Hay un momento en Pharaoh's Dance —el corte que abre Bitches Brew de Miles Davis (1970)— donde el bajo clarinete de Bennie Maupin aparece sin anuncio, casi horizontal, como si llevara ahí desde siempre. Lo escuché esta tarde con los Sennheiser, el sol ya bajo sobre los tejados del Eixample, el booklet original encima de la mesa. Esa entrada me pareció más quieta que en escuchas anteriores: algo en la luz oblicua alargó el tempo subjetivo.
El disco es un doble LP grabado en tres sesiones en agosto de 1969 en Columbia Studios, Nueva York.

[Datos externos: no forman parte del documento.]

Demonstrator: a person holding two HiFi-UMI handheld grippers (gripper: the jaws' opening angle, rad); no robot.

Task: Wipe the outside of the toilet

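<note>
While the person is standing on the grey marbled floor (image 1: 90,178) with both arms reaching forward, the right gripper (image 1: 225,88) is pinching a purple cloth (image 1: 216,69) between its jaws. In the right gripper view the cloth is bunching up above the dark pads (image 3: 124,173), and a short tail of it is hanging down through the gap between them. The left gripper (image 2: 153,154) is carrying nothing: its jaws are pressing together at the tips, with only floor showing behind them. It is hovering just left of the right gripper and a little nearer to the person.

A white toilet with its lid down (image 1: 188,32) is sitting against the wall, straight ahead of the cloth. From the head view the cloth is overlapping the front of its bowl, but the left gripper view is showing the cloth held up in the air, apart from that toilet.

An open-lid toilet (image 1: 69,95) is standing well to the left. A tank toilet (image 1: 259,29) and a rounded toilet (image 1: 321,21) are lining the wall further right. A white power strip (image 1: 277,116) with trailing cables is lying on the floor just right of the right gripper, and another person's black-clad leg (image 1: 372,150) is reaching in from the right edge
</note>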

La instrumentación es deliberadamente inestable: dos baterías, dos pianistas eléctricos —Corea y Zawinul—, dos bajistas, varios percusionistas. No hay sección de vientos organizada; hay superposición de texturas que no buscan resolverse en acorde. Teo Macero cortó y pegó las cintas en postproducción, algo entonces infrecuente en jazz. El objeto resultante no pretende ser una actuación en tiempo real, y conviene recordarlo antes de pedirle lo que no ofrece.
Lo que la obra intenta es disolver la frontera entre improvisación y composición, entre rock y jazz, entre groove y atmósfera. En eso, para mi oído, lo consigue con desigual fortuna. Sanctuary —la única balada, con Wayne Shorter al soprano— tiene una vulnerabilidad que el resto del disco no se permite. Los otros cortes sostienen la tensión pero rara vez la sueltan; se diría que podrían terminar diez minutos antes sin perder nada esencial.
Lo que se le escapa es cierta calidez de cámara. El montaje le da cohesión pero también le roba espontaneidad: en la segunda escucha se notan las suturas. No es un defecto fatal —el método era parte del argumento estético—, pero están ahí.
Esta tarde el disco funcionó como fondo de pensamiento más que como objeto de atención plena. Quizás sea eso lo que le pido ahora, y quizás el disco lo acepta sin queja.